**WORK REQUIRED:** If a line in the data below contains the word "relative", copy it out.

**Collected data:**

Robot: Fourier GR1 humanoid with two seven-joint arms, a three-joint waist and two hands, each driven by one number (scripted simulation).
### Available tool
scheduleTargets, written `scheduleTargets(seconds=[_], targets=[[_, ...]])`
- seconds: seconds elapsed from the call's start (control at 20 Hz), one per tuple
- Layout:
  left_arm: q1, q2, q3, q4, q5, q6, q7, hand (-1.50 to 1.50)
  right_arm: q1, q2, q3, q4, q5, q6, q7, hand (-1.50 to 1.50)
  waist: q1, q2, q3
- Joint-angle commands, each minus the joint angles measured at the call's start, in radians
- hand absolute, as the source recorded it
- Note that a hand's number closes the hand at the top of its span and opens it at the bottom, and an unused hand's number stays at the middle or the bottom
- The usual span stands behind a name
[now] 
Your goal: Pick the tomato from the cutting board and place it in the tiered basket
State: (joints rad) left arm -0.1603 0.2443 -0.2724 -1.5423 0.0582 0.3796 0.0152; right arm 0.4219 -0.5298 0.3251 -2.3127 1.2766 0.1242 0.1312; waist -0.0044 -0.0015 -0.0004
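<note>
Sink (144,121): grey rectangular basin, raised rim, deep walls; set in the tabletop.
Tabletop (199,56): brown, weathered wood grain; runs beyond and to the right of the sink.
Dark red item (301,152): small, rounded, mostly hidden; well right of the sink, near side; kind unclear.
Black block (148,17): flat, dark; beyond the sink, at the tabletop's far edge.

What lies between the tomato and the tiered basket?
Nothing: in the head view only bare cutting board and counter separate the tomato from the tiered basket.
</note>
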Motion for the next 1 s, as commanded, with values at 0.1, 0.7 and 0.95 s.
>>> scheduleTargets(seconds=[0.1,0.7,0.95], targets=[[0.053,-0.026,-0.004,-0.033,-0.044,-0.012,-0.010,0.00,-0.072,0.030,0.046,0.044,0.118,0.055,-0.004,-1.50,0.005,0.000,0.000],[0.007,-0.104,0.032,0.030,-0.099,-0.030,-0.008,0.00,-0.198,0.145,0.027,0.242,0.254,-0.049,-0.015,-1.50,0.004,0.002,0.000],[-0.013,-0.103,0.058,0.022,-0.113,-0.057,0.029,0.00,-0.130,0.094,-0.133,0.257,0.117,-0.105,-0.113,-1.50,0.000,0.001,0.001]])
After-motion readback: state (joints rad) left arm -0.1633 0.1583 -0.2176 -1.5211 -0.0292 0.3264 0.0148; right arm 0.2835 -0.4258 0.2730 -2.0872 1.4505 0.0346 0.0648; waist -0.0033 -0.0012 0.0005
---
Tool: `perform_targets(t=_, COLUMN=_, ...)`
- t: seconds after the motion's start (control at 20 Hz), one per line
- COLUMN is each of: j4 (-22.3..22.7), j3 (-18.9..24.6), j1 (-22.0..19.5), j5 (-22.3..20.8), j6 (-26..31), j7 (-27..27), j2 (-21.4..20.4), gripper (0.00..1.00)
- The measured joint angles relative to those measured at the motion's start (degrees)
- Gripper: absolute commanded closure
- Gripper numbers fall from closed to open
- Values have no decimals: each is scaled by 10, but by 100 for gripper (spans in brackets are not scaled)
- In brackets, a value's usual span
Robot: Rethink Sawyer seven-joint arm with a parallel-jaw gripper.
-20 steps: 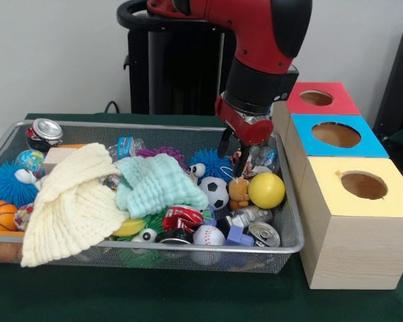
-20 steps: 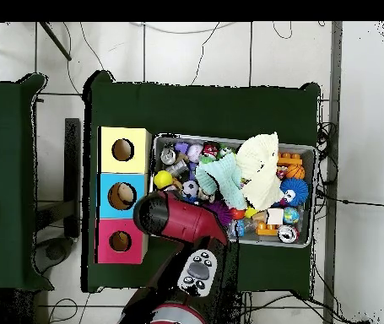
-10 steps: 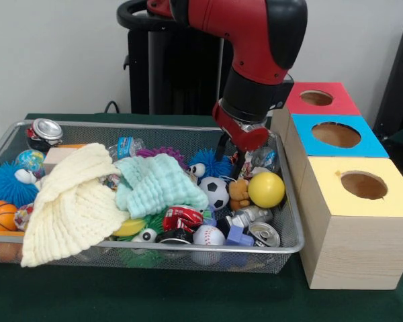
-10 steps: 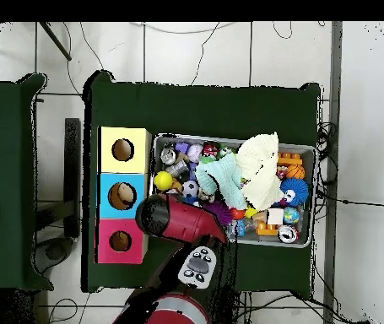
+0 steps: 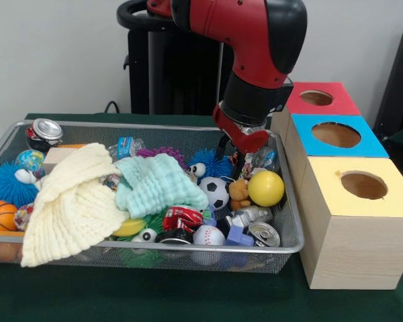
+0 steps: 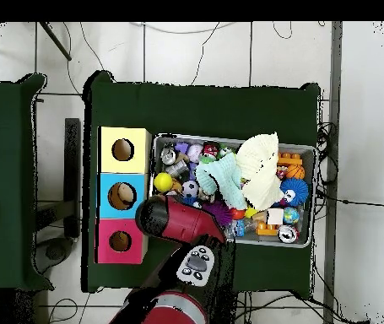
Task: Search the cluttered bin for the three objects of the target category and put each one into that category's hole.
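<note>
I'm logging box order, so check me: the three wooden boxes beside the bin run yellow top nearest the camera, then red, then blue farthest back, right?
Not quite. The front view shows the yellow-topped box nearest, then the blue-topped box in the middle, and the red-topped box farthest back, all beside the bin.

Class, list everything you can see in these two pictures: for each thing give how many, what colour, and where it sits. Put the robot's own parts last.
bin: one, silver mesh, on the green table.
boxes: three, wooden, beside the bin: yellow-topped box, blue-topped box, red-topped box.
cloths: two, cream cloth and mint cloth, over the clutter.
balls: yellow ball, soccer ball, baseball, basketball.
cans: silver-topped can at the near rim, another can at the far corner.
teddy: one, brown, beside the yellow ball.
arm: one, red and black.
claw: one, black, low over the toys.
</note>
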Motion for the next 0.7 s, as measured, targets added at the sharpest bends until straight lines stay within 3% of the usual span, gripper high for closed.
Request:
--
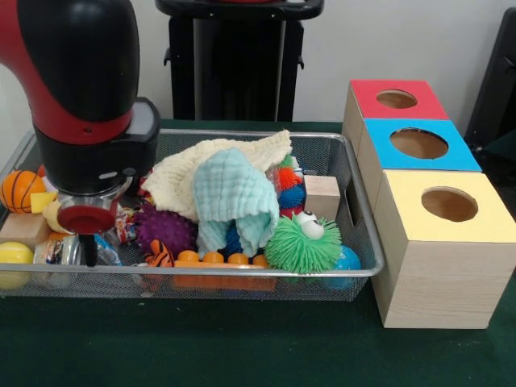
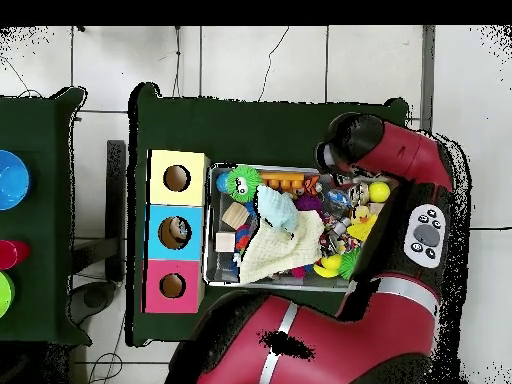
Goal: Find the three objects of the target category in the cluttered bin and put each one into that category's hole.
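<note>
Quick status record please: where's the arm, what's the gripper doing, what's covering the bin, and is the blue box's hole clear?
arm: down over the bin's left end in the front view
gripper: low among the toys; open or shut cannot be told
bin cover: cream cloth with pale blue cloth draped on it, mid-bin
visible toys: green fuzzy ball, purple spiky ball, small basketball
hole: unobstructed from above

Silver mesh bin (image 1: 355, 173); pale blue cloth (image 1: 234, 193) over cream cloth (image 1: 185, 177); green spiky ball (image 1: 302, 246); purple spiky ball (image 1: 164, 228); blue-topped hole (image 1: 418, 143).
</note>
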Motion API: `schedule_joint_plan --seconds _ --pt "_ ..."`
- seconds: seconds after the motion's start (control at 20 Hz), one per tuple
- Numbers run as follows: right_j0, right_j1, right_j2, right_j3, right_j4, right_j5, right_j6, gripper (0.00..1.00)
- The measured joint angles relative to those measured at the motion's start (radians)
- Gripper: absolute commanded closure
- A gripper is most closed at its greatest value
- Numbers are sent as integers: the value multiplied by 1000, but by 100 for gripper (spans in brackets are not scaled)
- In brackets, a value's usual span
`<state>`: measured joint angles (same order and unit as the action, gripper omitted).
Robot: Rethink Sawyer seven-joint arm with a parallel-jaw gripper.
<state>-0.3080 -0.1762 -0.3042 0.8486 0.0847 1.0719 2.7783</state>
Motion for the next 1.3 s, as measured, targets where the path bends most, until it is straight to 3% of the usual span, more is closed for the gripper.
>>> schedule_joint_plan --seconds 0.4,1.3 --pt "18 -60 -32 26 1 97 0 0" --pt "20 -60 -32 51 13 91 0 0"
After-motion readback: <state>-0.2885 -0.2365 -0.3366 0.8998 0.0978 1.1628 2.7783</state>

**RESULT OF THIS TASK:**
- The measured joint angles relative to those measured at the motion's start (degrees)
- The measured joint angles relative to those measured at the motion's start (radians)

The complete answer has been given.